» TASK DESCRIPTION
Pull out of the data below the stretch of lines bounded by the one containing "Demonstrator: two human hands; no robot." and the one containing "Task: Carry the", both bounds included, unchanged.

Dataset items
•••

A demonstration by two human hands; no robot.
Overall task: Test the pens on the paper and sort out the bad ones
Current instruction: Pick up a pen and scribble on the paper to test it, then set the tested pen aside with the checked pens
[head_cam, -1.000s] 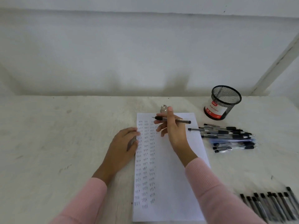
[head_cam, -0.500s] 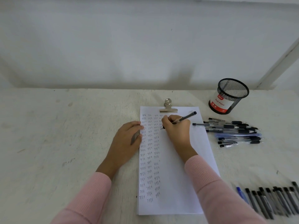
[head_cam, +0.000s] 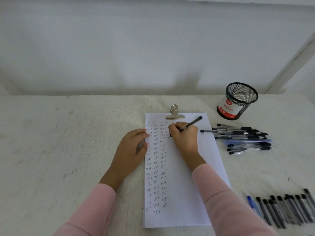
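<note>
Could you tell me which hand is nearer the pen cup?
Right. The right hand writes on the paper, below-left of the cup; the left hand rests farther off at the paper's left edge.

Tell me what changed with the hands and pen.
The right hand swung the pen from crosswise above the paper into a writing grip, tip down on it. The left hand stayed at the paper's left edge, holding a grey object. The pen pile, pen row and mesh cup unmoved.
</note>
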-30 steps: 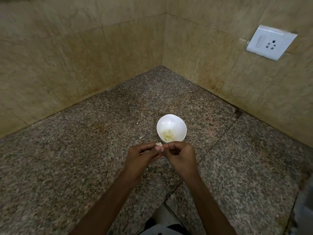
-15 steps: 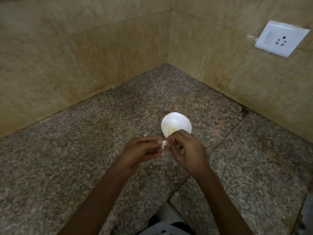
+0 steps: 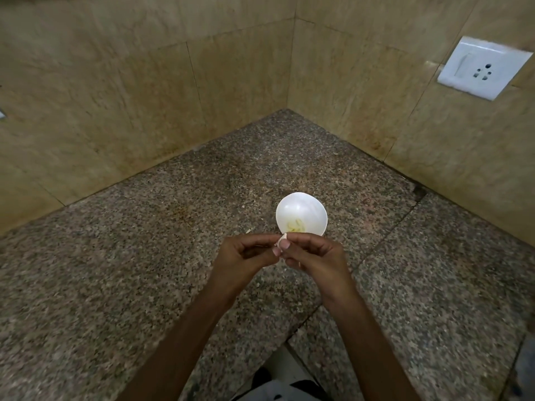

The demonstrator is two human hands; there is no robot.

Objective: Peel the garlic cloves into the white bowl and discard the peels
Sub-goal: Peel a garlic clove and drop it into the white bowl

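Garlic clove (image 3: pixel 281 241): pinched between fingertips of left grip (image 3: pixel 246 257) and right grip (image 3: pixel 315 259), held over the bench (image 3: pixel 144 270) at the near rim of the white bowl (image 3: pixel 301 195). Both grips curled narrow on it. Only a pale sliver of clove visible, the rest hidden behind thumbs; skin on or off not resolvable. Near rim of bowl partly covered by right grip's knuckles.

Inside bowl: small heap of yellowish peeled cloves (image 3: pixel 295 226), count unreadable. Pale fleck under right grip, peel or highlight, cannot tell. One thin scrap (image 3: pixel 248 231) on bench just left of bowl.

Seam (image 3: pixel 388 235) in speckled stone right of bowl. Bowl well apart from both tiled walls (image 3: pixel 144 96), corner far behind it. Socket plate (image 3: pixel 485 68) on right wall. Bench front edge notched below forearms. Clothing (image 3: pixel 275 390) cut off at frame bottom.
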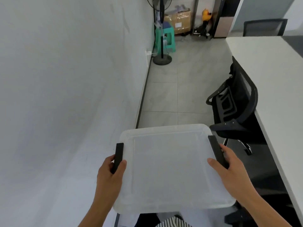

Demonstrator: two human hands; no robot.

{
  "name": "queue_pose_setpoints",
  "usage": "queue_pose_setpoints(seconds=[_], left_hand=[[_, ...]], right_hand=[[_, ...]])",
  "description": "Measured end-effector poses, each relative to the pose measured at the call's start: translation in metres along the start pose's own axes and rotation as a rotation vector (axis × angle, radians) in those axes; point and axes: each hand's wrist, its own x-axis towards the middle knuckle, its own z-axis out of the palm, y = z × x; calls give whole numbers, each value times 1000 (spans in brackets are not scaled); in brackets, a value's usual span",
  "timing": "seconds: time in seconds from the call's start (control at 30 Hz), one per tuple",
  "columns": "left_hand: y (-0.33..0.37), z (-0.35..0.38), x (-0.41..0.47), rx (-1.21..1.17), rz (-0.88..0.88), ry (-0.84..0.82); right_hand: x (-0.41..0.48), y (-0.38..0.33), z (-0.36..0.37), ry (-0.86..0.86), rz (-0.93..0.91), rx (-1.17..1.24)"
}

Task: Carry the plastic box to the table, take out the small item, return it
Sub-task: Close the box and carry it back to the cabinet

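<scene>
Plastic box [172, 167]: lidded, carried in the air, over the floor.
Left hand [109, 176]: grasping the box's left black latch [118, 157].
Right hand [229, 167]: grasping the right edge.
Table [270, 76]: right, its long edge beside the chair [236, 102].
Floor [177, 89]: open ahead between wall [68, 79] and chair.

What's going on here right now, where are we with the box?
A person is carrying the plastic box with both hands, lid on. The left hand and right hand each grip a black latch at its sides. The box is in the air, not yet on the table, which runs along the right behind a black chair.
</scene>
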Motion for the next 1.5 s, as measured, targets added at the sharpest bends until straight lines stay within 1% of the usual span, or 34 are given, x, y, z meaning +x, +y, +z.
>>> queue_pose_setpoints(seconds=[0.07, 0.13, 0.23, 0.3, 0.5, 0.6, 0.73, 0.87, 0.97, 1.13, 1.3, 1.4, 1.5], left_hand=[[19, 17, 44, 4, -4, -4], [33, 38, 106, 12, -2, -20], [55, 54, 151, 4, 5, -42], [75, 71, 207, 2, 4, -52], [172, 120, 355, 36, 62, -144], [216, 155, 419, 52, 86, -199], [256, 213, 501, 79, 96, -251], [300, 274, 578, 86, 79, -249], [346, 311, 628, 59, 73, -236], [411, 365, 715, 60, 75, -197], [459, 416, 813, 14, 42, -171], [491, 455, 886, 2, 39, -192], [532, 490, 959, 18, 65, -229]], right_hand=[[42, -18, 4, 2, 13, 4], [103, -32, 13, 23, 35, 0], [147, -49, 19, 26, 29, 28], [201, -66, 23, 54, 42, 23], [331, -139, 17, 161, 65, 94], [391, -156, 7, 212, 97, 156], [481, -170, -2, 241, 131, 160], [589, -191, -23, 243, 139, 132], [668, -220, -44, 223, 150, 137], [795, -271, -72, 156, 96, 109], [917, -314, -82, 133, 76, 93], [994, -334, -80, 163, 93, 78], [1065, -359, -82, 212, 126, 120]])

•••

» ANSWER BOX
Demonstrator: two human hands; no robot.

{
  "name": "queue_pose_setpoints",
  "usage": "queue_pose_setpoints(seconds=[_], left_hand=[[_, ...]], right_hand=[[_, ...]])",
  "description": "Measured end-effector poses, each relative to the pose measured at the call's start: translation in metres along the start pose's own axes and rotation as a rotation vector (axis × angle, radians) in those axes; point and axes: each hand's wrist, its own x-axis towards the middle knuckle, its own z-axis out of the palm, y = z × x; calls give whole numbers, each value times 1000 (spans in brackets are not scaled); in brackets, a value's usual span",
  "timing": "seconds: time in seconds from the call's start (control at 30 Hz), one per tuple",
  "columns": "left_hand: y (-0.33..0.37), z (-0.35..0.38), x (-0.41..0.47), rx (-1.21..1.17), rz (-0.88..0.88), ry (-0.84..0.82); right_hand: x (-0.41..0.48), y (-0.38..0.33), z (-0.36..0.37), ry (-0.86..0.86), rz (-0.93..0.91), rx (-1.17..1.24)"
}

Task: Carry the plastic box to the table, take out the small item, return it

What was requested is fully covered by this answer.